*PROBLEM DESCRIPTION*. Check each line of the material below, and copy it if it holds the string "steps".

*PROVIDED DATA*.
┌──
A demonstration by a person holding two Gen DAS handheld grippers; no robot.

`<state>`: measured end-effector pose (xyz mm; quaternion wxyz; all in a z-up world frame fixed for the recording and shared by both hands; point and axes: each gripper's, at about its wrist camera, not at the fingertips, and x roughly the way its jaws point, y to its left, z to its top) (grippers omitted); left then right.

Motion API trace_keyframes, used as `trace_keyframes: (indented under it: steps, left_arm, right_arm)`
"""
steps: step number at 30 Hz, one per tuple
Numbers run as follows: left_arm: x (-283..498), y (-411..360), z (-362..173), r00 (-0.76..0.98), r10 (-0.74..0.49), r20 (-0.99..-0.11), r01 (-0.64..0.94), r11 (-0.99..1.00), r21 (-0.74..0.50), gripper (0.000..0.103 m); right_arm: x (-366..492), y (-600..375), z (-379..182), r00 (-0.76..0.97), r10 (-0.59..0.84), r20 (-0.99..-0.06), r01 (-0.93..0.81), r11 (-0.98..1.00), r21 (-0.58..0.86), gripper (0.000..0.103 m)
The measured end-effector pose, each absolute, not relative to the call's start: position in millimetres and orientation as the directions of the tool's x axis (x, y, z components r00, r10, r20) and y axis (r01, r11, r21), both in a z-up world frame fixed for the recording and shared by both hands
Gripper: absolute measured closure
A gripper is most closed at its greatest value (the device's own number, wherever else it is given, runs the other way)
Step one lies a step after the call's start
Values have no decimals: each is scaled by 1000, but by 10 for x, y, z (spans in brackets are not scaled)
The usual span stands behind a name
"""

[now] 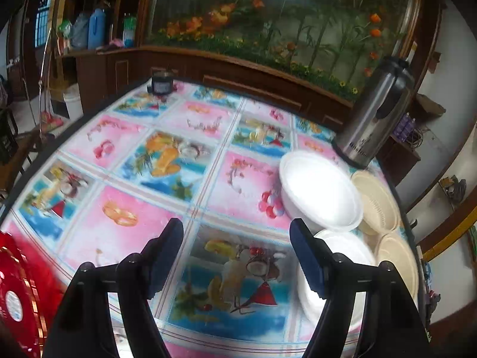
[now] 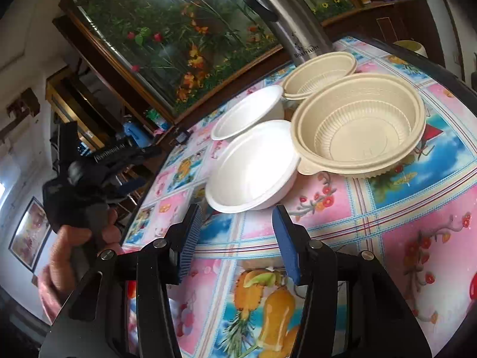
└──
*REPLY*.
Motion API trace_keyframes, used as `trace_keyframes: (indented under it: steps, left_arm, right_arm)`
steps: step number at 30 Hz, one per tuple

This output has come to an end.